Sex has been going on since human beings have been on this planet.
You can go to most libraries and find a vast storehouse of historical
information duplicating ancient writings, talking about ancient drawings
and paintings etc regarding sex, but within a framework of a marriage and
not within such frameworks.
So called "casual" sex didn't begin with the 60s.
White men having sex with blk slave women was pretty casual for the white
men is one example.
The roaring 20s was pretty uninhibited
I have another book here: The Century of Sex, Playboy's History of the
Sexual Revolution, 1900-1999 by James R. Petersen.
It documents that history throughout the 20th Century and the data does not
agree with your claim above.
=======================================================
Here is one comment on the subject of sex:
Our conceptions of the time are dominated by a few powerful illustrations
of Pilgrim scenes that most people over forty stared at year after year on
classroom walls: the baptism of Pocahontas, the Pilgrims walking through
the woods to church, and the first Thanksgiving. Had these classroom walls
also been graced with colonial scenes of drunken revelry and barroom
brawling, of women in risque ball-gowns, of gamblers and rakes, a better
balance might have been struck. For the fact is that there never were all
that many Puritans, even in New England, and non-Puritan behavior abounded.

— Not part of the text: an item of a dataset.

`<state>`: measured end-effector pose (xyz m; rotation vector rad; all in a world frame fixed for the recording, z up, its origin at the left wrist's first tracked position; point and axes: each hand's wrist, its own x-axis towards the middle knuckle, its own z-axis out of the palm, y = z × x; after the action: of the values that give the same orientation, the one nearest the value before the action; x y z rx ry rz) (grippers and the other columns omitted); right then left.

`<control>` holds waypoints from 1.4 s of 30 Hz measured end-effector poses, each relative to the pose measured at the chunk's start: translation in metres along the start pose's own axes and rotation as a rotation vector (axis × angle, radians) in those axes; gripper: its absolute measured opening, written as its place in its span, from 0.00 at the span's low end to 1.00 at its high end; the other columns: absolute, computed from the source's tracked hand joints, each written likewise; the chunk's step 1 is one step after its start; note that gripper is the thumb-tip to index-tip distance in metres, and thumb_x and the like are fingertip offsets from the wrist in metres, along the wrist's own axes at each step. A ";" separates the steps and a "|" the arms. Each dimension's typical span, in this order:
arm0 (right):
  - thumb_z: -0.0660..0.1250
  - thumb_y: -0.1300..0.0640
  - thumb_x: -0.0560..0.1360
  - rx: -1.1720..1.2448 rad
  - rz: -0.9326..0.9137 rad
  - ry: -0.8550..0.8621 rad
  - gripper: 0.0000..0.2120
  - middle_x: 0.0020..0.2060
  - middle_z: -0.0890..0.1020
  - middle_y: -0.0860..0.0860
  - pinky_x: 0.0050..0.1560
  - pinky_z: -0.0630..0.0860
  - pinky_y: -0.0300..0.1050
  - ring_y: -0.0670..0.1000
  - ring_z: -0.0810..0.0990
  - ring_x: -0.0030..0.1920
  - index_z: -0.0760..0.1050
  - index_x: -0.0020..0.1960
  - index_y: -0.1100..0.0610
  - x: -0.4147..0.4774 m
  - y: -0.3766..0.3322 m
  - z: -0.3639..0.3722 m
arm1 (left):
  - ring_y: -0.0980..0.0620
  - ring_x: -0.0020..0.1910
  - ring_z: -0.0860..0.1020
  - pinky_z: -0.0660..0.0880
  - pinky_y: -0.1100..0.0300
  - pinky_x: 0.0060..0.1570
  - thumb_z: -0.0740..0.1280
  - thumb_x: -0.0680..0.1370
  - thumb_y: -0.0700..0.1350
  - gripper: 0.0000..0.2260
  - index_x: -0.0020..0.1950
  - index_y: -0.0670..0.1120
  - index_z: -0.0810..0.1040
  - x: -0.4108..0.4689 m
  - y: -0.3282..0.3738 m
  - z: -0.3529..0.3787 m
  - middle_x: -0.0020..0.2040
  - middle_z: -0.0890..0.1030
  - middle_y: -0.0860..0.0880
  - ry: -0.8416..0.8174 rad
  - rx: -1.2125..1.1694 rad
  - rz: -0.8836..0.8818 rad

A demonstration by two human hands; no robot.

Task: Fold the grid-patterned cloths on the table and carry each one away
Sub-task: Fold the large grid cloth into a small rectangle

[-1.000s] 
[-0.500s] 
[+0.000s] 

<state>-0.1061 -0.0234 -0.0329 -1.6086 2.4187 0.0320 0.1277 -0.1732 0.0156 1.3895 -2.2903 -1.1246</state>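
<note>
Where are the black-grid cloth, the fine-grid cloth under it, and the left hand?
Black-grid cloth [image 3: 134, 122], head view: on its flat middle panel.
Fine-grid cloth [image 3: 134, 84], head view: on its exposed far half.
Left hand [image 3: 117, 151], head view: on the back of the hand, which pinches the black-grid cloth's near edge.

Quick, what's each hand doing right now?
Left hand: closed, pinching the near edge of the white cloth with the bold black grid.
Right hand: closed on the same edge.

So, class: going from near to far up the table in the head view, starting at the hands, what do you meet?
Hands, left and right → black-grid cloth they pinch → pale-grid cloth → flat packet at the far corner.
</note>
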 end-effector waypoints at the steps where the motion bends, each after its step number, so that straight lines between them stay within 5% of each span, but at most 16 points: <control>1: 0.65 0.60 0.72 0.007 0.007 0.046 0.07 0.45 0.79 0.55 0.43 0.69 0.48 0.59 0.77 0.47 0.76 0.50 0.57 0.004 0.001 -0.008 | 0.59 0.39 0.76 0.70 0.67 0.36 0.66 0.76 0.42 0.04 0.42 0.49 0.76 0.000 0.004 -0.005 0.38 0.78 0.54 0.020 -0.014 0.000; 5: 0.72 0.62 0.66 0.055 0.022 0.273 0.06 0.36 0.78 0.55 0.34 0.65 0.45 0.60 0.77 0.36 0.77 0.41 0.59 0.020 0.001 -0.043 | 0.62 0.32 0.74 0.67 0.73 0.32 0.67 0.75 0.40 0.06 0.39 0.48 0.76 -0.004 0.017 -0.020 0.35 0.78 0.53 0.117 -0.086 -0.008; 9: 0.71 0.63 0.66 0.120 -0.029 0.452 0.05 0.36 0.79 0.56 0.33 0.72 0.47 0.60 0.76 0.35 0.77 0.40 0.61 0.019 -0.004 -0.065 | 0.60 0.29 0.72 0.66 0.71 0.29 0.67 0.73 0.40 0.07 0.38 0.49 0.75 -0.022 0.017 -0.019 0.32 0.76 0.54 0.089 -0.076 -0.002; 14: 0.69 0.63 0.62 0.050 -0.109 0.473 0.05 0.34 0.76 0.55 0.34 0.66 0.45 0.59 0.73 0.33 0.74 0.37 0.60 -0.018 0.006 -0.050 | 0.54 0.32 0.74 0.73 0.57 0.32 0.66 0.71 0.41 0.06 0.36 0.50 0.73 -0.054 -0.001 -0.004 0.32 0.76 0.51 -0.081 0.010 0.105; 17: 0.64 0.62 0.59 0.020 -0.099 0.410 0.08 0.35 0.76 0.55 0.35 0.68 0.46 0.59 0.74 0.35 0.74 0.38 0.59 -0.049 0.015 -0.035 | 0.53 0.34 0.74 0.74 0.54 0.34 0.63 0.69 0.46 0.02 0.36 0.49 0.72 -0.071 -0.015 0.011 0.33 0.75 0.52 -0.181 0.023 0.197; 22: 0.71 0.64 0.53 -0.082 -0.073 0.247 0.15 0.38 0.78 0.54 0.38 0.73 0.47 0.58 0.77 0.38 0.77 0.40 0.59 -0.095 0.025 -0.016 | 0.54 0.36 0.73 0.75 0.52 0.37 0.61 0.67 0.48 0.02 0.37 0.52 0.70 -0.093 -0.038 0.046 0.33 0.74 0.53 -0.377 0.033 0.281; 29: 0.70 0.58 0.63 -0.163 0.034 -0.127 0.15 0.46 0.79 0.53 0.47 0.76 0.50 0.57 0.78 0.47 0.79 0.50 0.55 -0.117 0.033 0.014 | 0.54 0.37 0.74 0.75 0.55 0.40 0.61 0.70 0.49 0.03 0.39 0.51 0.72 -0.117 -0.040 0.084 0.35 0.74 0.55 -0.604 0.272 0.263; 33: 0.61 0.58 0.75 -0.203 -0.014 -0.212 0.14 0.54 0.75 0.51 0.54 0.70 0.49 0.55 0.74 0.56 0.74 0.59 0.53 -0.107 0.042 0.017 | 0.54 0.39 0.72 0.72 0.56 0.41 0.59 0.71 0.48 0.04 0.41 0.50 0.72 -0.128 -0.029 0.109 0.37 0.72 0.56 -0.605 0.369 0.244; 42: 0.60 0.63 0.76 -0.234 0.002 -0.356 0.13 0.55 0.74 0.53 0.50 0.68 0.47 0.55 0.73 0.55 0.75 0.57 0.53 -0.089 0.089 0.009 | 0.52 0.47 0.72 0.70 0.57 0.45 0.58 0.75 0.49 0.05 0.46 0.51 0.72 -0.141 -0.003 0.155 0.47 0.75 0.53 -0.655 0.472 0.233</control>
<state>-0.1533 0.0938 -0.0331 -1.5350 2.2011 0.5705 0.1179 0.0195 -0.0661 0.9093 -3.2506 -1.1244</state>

From 1761 through 1800 a third (33.7%) of all first births in New England
occurred after less than nine months of marriage (D. S. Smith, 1985),
despite harsh laws against fornication. Granted, some of these early births
were simply premature and do not necessarily show that premarital
intercourse had occurred, but offsetting this is the likelihood that not
all women who engaged in premarital intercourse would have become pregnant.
In any case, single women in New England during the colonial period were
more likely to be sexually active than to belong to a church----in 1776
only about one out of five New Englanders had a religious affiliation.
The Churching of America, 1776-1990, Winners and Losers in Our Religious
Economy, ROGER FINKE and RODNEY STARK,RUTGERS UNIVERSITY PRESS
New Brunswick, New Jersey (1994) p. 22
================================================
I also have a book here titled"
Sexual Revolution in Early America, by Richard Godbeer, and while I
haven;'t red it yet, I am willing to go on the record right now and sday it
won't support your opinions on this matter.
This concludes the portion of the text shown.